DNA Bisulfite Conversion and Pyrosequencing

DNA from frozen midbrain tissues of PND 3, 7 and 56 rats were isolated using DNeasy Blood and Tissue Kit (Qiagen) per manufacturer instructions. DNA concentrations were determined using the NanoDrop2000 spectrophotometer. One µg of DNA was used for bisulfite conversion using EpiTect Bisulfite Conversion Kit (Qiagen) according to the kit instructions. Bisulfite modified DNA was amplified using PyroMark PCR Kit per insert instructions. Briefly, 20 ng of bisulfite converted DNA was mixed with 1x of PyroMark PCR master mix, CoraLoad Concentrate and pre-designed CpG PCR Primer (Qiagen). PCR was performed using the following conditions: 95°C for 15 min, 45 cycles of 94°C for 30 s, 56°C for 30 s, 72°C for 30 s and a single elongation step at 72°C for 10 min. Single amplification products were verified by electrophoresis on a 1% agarose gel. A total of 15 µl of PCR product was used for pyrosequencing using the PyroMark Q24 System (Qiagen). The biotinylated PCR product was bound to streptavidin coated sepharose beads (GE Healthcare, Chicago, IL), washed, and denatured using the PyroMark vacuum prep tool. The single stranded PCR product was released into Advanced Annealing Buffer (Qiagen) containing 1× pre-designed CpG sequencing primer (Qiagen), heated at 80°C for 5 min and processed.

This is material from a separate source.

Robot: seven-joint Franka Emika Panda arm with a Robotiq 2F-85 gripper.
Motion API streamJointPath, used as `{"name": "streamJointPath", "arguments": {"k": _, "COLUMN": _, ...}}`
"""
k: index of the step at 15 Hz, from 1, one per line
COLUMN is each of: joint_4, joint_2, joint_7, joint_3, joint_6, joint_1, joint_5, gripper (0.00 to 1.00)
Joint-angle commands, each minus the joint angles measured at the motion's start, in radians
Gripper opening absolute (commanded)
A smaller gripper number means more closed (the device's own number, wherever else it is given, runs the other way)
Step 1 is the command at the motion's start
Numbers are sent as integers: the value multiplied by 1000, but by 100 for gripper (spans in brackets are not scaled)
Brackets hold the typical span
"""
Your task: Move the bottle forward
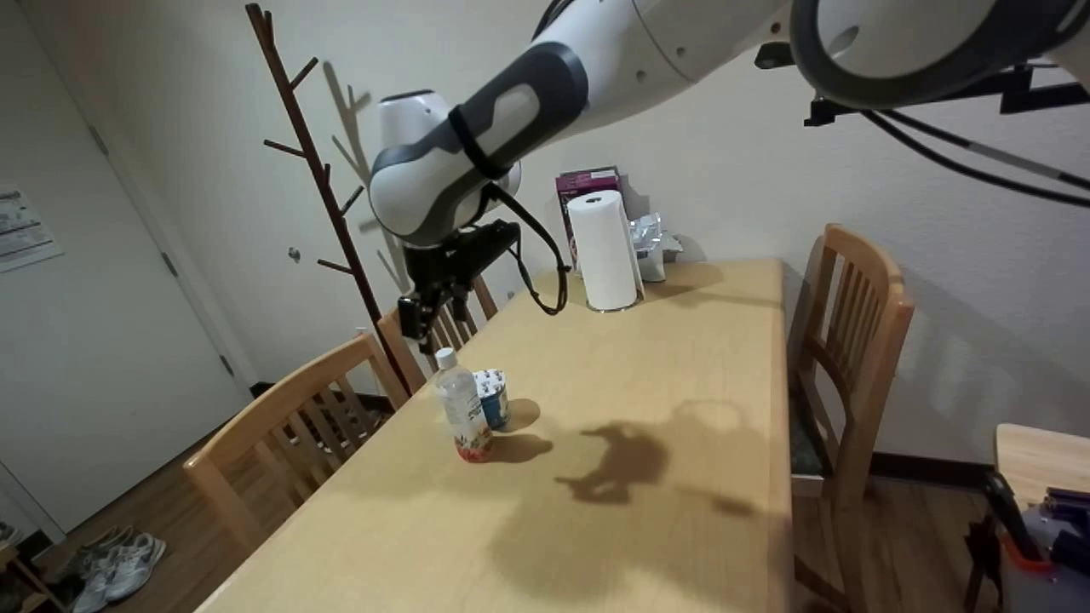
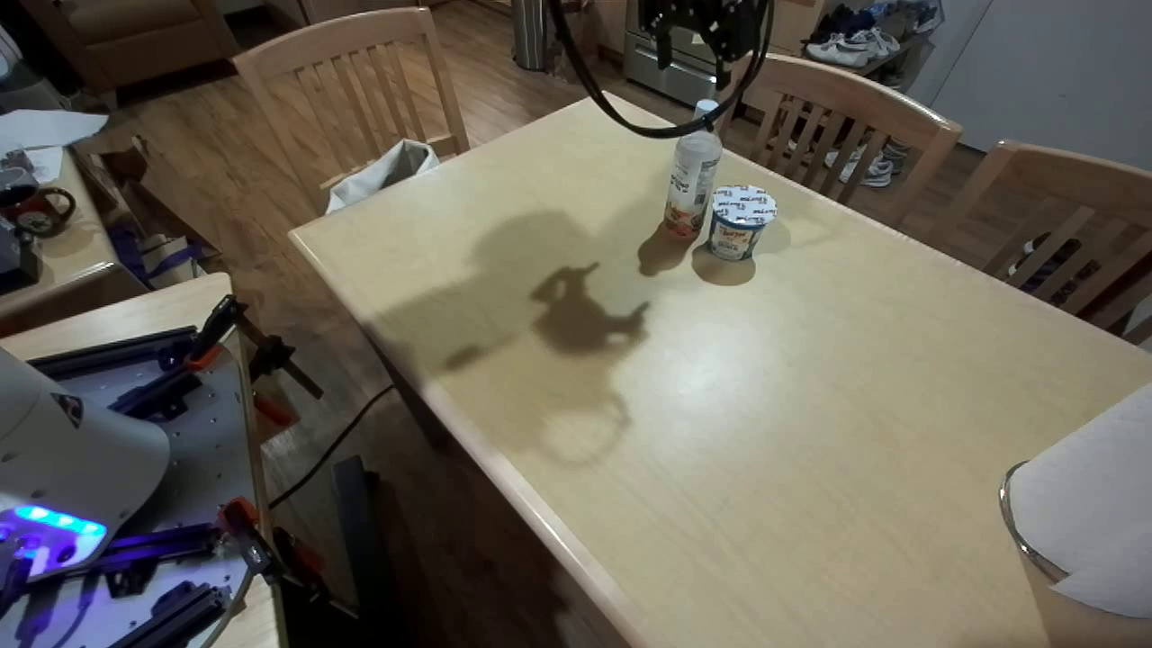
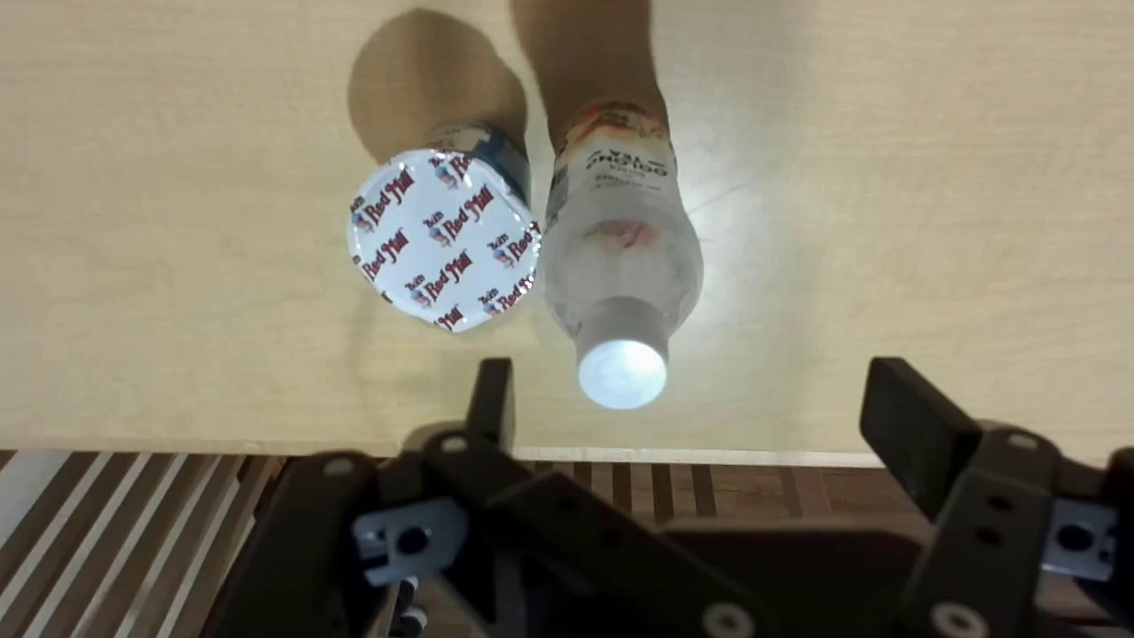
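Note:
The bottle (image 1: 465, 413) stands upright on the table (image 1: 647, 358) near its long edge, clear-whitish with a white cap, pale label and reddish lower end. It also shows in an exterior view (image 2: 691, 180), where a black cable crosses in front of its neck. In the wrist view the bottle (image 3: 625, 257) is seen from above. My gripper (image 3: 689, 381) is open and empty. Its fingers are spread wide, with the bottle's cap between them in the picture, nearer the left finger. In both exterior views the gripper (image 1: 441, 319) (image 2: 693, 67) hangs above the bottle, apart from it.
A blue-and-white cup (image 2: 740, 225) with a printed lid stands close beside the bottle. A white paper roll (image 1: 605, 255), a purple box (image 1: 588, 180) and a silvery bag (image 1: 651, 247) stand at the table's end by the wall. Wooden chairs (image 2: 846, 117) line the table's edge near the bottle.

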Motion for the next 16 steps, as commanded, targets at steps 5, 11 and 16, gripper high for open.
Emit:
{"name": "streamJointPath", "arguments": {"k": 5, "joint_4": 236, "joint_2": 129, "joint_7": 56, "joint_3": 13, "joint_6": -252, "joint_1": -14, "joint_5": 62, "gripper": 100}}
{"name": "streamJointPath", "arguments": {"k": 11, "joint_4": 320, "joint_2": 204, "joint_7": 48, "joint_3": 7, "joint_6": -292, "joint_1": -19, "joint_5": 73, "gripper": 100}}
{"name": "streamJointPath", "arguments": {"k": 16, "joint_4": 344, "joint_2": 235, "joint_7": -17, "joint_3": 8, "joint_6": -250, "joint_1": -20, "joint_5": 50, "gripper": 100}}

The catalog number of primers used in these assays is located in Table 1. All assays included non-CpG cytosines to verify efficient bisulfite conversion and were performed in triplicate.

Western Immunoblotting

Frozen striatal tissues were homogenized in buffer (320 mM sucrose, 5 mM HEPES, pH 7.4) containing protease inhibitor cocktail (Sigma-Aldrich) and centrifuged at 3,500 rpm for 5 min at 4°C. Supernatant was transferred to a fresh tube and spun at 14,000 rpm for 45 min at 4°C. Protein pellets were resuspended in buffer and supplemented with 0.1% protease inhibitor cocktail. Homogenate concentrations were determined using the Pierce bicinchoninic acid (BCA) assay kit (Thermo Scientific) and 20 µg of protein sample was loaded per lane on a 4–12% Bis-Tris Polyacrylamide Gel (Invitrogen). Membranes containing transferred proteins were blocked in milk solution (7.5% milk in 0.1% Tween 20 and Tris buffered saline) for 1 h. Membranes were incubated overnight at 4°C with DAT antibody (1:250; sc-14002 Santa Cruz) followed by 1 h room temperature incubation with anti-rabbit HRP conjugated secondary antibody. Membranes were visualized using Alpha Innotech Fluorochem Imaging System. The membrane was stripped using Pierce Stripping Buffer and re-probed with syntaxin to confirm equal loading.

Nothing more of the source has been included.